▶ _What is being asked_
Please return every line of the listing. Keep each one exact.

========

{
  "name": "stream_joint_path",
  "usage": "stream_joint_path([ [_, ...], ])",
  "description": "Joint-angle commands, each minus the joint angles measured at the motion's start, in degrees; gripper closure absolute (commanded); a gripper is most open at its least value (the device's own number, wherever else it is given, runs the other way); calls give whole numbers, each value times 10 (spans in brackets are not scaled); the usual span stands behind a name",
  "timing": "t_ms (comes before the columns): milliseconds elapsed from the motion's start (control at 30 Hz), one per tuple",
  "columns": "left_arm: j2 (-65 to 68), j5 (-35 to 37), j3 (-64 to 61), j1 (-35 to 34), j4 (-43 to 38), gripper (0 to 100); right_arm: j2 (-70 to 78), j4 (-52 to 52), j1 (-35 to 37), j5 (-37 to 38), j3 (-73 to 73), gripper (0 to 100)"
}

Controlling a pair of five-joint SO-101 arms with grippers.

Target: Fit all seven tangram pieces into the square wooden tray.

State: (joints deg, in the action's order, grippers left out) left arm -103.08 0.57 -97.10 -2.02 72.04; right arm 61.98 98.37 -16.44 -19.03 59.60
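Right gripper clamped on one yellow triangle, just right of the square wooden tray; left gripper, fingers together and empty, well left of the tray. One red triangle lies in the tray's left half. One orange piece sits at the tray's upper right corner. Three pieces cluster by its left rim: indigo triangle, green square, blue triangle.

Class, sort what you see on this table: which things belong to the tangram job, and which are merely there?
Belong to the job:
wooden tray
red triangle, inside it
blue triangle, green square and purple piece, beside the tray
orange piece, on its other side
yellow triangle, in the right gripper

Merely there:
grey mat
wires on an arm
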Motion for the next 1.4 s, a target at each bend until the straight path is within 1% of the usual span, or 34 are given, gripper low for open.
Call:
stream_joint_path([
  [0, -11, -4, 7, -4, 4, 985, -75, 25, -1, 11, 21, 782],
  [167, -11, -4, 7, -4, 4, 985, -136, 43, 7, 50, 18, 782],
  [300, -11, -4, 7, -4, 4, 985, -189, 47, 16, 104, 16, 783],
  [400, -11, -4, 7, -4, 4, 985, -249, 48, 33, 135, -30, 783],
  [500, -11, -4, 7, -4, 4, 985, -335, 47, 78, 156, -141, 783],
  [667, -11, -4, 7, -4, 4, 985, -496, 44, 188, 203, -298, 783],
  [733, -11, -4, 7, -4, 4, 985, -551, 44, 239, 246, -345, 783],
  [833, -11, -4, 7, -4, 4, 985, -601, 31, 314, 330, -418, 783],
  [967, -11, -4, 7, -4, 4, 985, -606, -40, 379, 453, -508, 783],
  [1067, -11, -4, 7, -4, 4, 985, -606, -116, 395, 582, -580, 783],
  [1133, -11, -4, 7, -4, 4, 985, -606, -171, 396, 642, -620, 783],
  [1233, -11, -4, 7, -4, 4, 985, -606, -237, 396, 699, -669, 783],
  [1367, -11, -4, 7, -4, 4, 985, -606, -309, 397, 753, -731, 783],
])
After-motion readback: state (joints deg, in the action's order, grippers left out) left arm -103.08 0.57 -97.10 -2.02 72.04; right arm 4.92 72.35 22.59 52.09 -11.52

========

▶ _Response to this exercise_
{
  "name": "stream_joint_path",
  "usage": "stream_joint_path([ [_, ...], ])",
  "description": "Joint-angle commands, each minus the joint angles measured at the motion's start, in degrees; gripper closure absolute (commanded); a gripper is most open at its least value (the device's own number, wherever else it is given, runs the other way); calls give whole numbers, each value times 10 (spans in brackets are not scaled); the usual span stands behind a name",
  "timing": "t_ms (comes before the columns): milliseconds elapsed from the motion's start (control at 30 Hz), one per tuple",
  "columns": "left_arm: j2 (-65 to 68), j5 (-35 to 37), j3 (-64 to 61), j1 (-35 to 34), j4 (-43 to 38), gripper (0 to 100); right_arm: j2 (-70 to 78), j4 (-52 to 52), j1 (-35 to 37), j5 (-37 to 38), j3 (-73 to 73), gripper (0 to 100)"
}

Controlling a pair of five-joint SO-101 arms with grippers.

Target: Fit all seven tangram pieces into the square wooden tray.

State: (joints deg, in the action's order, grippers left out) left arm -103.08 0.57 -97.10 -2.02 72.04; right arm 61.98 98.37 -16.44 -19.03 59.60
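Right gripper clamped on one yellow triangle, just right of the square wooden tray; left gripper, fingers together and empty, well left of the tray. One red triangle lies in the tray's left half. One orange piece sits at the tray's upper right corner. Three pieces cluster by its left rim: indigo triangle, green square, blue triangle.

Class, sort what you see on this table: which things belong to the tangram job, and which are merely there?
Belong to the job:
wooden tray
red triangle, inside it
blue triangle, green square and purple piece, beside the tray
orange piece, on its other side
yellow triangle, in the right gripper

Merely there:
grey mat
wires on an arm
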Motion for the next 1.4 s, a target at each bend until the straight path is within 1% of the usual span, or 34 are given, gripper low for open.
Call:
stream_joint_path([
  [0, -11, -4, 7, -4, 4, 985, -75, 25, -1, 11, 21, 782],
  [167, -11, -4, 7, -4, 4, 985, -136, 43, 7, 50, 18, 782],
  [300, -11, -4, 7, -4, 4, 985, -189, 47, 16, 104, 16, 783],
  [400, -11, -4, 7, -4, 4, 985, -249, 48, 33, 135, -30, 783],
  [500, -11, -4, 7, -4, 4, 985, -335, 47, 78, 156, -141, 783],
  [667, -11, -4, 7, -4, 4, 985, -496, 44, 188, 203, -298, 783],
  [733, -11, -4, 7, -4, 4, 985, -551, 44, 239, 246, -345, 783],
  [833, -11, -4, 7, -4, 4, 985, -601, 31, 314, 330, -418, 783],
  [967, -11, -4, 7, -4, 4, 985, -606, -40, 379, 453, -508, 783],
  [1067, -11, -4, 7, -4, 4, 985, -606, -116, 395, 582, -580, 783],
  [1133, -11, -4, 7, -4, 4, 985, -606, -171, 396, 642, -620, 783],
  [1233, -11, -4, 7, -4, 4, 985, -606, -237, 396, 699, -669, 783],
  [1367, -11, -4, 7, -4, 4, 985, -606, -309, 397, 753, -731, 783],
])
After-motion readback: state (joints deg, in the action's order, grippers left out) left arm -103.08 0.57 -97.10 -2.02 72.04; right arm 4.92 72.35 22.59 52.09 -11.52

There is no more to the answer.